Four new studies show the ever-increasing complexity of vaccine approaches that are being developed to increase immunogenicity, improve safety and decrease production costs.

Perhaps the 'simplest' approach to vaccination is to use the whole microorganism, which contains both the protective antigen or antigens and natural 'built-in' adjuvants. Reporting in Cell Host & Microbe, Coban et al. investigate the adjuvant in Plasmodium falciparum that potentiates the immune response to blood-stage malaria parasites. They show that the parasite product haemozoin specifically ligates Toll-like receptor 9 without any requirement for parasite DNA or for signalling through the inflammasome. Synthetic haemozoin is a potent adjuvant for P. falciparum antigens in mice and dust mite allergens in dogs, which indicates its potential for development as a vaccine adjuvant.

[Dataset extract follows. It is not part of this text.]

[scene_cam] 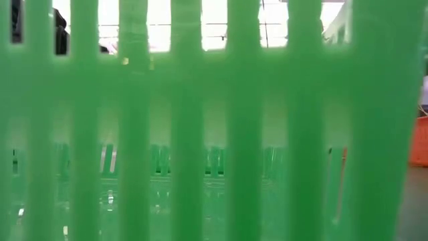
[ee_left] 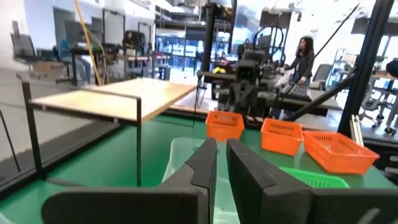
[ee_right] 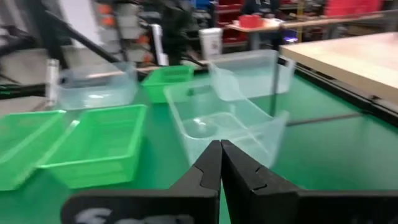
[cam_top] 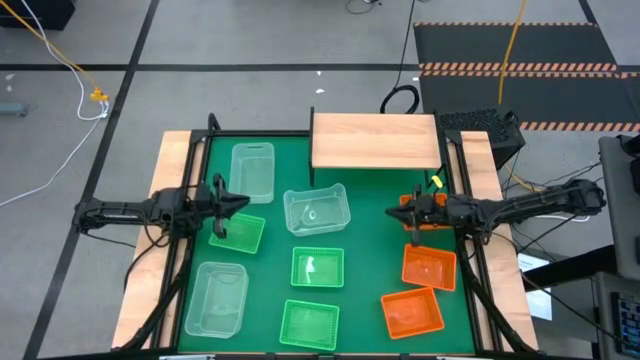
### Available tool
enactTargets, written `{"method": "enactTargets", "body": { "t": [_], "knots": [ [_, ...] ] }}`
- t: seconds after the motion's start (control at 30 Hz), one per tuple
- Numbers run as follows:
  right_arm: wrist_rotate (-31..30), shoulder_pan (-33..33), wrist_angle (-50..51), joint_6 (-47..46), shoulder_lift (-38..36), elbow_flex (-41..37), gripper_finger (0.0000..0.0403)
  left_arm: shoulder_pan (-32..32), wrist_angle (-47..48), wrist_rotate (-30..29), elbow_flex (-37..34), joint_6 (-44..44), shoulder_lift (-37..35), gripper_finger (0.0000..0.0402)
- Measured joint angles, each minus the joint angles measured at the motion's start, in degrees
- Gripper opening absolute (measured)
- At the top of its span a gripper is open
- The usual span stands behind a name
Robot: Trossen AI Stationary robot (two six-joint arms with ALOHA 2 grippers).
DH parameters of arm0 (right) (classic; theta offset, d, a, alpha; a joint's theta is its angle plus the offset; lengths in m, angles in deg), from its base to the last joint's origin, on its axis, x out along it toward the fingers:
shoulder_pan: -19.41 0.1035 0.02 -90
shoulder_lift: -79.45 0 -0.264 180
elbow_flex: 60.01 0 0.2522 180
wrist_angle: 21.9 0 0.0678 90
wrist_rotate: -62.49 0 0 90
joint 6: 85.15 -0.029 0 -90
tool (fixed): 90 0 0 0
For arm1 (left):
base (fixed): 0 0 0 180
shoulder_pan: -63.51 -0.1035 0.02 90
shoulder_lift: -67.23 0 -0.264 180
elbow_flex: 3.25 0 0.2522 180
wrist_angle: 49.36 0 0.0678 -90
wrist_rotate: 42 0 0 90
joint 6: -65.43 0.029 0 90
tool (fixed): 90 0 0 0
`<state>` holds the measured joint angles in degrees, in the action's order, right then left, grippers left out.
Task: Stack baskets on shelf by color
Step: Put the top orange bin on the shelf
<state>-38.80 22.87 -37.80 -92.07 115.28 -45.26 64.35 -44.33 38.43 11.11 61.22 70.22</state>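
The baskets stand on the green mat (cam_top: 370,250). Three are clear (cam_top: 253,170) (cam_top: 317,210) (cam_top: 217,297), three green (cam_top: 237,232) (cam_top: 317,268) (cam_top: 309,324), three orange (cam_top: 429,268) (cam_top: 412,311) (cam_top: 405,203). The wooden shelf (cam_top: 375,140) stands bare at the far edge. My left gripper (cam_top: 222,205) (ee_left: 222,149) hovers at the mat's left side, over the far green basket, fingers nearly together and holding nothing. My right gripper (cam_top: 410,210) (ee_right: 220,146) hovers shut at the right side, over the far orange basket, and faces the middle clear basket (ee_right: 224,121).
The wall of a green basket (scene_cam: 200,120) fills the low view, with an orange basket (scene_cam: 418,140) at its right edge. Dark frame rails (cam_top: 195,170) run along the mat's left and right sides. Beyond the table are desks and a seated person (ee_left: 303,62).
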Motion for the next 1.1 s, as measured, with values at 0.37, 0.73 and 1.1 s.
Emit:
{"method": "enactTargets", "body": {
  "t": [0.37, 0.73, 1.1],
  "knots": [
    [-6.6, -3.1, 16.6, 3.7, 0.7, 11.2, 0.0098, 0.0, -1.4, -2.4, 0.0, -3.7, 0.3, 0.0042],
    [5.4, 0.3, 57.7, -12.2, 3.3, 31.7, 0.0161, 0.1, -16.9, -6.0, 0.0, -5.2, 10.6, 0.0042],
    [5.4, 4.1, 75.5, -14.8, 19.9, 48.4, 0.0156, 1.8, -19.1, -8.5, 16.6, 0.9, 32.6, 0.0042]
  ]
}}
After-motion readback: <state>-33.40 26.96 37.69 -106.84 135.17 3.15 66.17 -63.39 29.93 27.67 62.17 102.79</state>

A contrasting approach to vaccination against malaria, using recombinant P. falciparum antigens, is described by Thera et al. in PLoS ONE. They report a Phase I randomized controlled trial of a malaria vaccine containing the recombinant protein FMP2.1 — part of the ectodomain of apical membrane antigen 1 from P. falciparum — in AS02A adjuvant. This is the first evaluation of FMP2.1 in malaria-experienced children; it has a good safety profile and induces high and sustained antibody levels. If further clinical trials are successful, FMP2.1 could become one component of a multistage, multi-antigen vaccine for malaria.

Virus-like particles (VLPs) combine the immunogenic advantages of a whole microorganism with the improved safety and standardization of recombinant proteins. Akahata et al. in Nature Medicine describe the production of VLPs for Chikungunya virus (CHIKV) using human 293T kidney cells transfected with eukaryotic expression vectors for CHIKV structural proteins. The VLPs mimic repetitive surface features of the virus that facilitate B cell stimulation, and they induce high-titre neutralizing antibodies that protect against high-dose virus challenge in mice and rhesus macaques.

Strategies for the induction of cytotoxic T lymphocytes (CTLs), as well as neutralizing antibodies, are also important for some diseases. Flatz et al. (Nature Medicine) report a method to replace the gene encoding lymphocytic choriomeningitis virus (LCMV) glycoprotein with a vaccine antigen to create a replication-defective LCMV vector. As LCMV targets and activates dendritic cells, this vector elicits both CTL-mediated immunity and antibodies specific for the vaccine antigen. No vector-specific antibodies are produced, which facilitates the use of the same vector for booster vaccination.